WHAT THE TASK ASKS: From the data below, copy exactly the lines that lie between the one holding "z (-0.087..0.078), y" and the one holding "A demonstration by", including both, and nothing more.

GIVEN MATERIAL:
=== Begin Enclosure ===

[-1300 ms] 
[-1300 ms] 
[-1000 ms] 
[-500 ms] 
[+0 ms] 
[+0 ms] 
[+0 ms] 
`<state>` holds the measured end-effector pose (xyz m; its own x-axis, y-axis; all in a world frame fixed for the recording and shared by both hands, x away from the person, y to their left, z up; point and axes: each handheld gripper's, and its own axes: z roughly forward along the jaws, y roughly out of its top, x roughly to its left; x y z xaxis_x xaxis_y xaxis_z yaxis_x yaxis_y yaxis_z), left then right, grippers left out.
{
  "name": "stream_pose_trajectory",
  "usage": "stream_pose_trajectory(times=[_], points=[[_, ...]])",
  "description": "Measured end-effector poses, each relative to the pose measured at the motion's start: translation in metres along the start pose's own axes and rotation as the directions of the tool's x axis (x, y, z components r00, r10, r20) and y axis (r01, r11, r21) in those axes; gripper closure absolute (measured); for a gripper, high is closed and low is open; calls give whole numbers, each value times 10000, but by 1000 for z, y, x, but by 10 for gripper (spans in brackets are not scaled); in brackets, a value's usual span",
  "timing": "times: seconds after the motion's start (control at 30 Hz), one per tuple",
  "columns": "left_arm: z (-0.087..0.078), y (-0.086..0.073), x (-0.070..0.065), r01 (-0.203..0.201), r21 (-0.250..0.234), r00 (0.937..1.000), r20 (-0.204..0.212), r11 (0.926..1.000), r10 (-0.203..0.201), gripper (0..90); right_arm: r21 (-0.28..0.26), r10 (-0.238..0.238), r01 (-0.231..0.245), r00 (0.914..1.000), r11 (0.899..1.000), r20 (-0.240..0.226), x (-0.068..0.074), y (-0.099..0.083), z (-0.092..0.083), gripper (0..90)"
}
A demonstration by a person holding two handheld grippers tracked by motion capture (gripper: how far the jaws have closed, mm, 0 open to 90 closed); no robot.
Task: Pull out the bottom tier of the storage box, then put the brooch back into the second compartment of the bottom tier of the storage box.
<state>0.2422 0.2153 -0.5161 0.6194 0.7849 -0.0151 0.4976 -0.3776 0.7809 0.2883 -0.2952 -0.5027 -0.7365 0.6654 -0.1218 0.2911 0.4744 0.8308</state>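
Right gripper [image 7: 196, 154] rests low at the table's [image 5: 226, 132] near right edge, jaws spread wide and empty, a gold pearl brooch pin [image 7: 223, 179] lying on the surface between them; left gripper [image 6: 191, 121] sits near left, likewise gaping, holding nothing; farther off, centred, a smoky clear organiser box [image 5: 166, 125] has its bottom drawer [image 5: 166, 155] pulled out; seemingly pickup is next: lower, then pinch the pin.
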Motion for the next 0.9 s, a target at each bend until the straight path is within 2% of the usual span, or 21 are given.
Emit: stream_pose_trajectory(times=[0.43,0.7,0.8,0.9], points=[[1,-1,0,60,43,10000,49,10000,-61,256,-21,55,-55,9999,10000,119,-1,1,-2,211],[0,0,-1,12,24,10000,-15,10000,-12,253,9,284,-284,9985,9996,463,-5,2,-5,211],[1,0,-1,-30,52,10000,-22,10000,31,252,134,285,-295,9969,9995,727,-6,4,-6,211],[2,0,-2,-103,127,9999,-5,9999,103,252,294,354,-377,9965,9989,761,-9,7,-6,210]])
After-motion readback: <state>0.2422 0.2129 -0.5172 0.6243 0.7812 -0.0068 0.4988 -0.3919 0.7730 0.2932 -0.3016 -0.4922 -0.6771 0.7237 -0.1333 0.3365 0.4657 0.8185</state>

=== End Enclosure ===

FINISHED EXERCISE:
  "columns": "left_arm: z (-0.087..0.078), y (-0.086..0.073), x (-0.070..0.065), r01 (-0.203..0.201), r21 (-0.250..0.234), r00 (0.937..1.000), r20 (-0.204..0.212), r11 (0.926..1.000), r10 (-0.203..0.201), gripper (0..90); right_arm: r21 (-0.28..0.26), r10 (-0.238..0.238), r01 (-0.231..0.245), r00 (0.914..1.000), r11 (0.899..1.000), r20 (-0.240..0.226), x (-0.068..0.074), y (-0.099..0.083), z (-0.092..0.083), gripper (0..90)"
}
A demonstration by a person holding two handheld grippers tracked by motion capture (gripper: how far the jaws have closed, mm, 0 open to 90 closed); no robot.

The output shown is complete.